Também a Anacom aprovou logo em novembro desse ano a possibilidade, dizendo que não existiam “questões concorrenciais”.
Nessa data, o parecer da ERC foi remetido para a Autoridade da Concorrência (AdC), que veio dar ‘luz verde’ ao negócio só no final de dezembro de 2019. Mas não era tudo preto no branco, já que existiam pontas soltas, elencadas pelos grupos concorrentes e pelas operadoras de comunicações elétronicas. De um lado, os grupos de media demonstravam preocupação quanto a uma “restrição da concorrência efetiva” e as operadoras referiam um possível cenário de posição dominante no mercado publicitário televisivo.
A realizar-se, qual será a quota combinada do mercado publicitário?
Segundo posições tomadas pela Altice no projeto de decisão de não-oposição da AdC, datado de 2019, a concentração da Cofina/Media Capital resultaria numa quota do mercado de publicidade televisiva que ultrapassaria os 40%. A operadora considerava que não se excluía “a possibilidade de criação de uma posição dominante”.
Além da Altice, também a NOS, Vodafone Portugal, Impresa e Global Media Group mostraram ser partes interessadas nos efeitos da operação.
O grupo Cofina detém, além do Correio da Manhã e da CMTV, os jornais Record, Jornal de Negócios e Sábado, entre outros títulos.
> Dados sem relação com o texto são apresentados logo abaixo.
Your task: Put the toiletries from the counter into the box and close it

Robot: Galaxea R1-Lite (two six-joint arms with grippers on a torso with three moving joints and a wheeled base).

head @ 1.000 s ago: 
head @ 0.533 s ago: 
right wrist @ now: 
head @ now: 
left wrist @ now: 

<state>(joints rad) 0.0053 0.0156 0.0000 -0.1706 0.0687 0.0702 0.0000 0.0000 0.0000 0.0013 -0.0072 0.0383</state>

Por sua vez, a Media Capital detém a CNN Portugal e as empresas do universo TVI – Internacional, Ficção, Reality e a Plural Entertainment, bem como participações significativas nos portais IOL, MaisFutebol, Selfie e na editora FAROL. Deteve, até à venda ao grupo alemão Bauer Meida em maio de 2022, a Media Capital Rádios – Rádio Comercial, M80, Cidade, Smooth FM e Vodafone FM.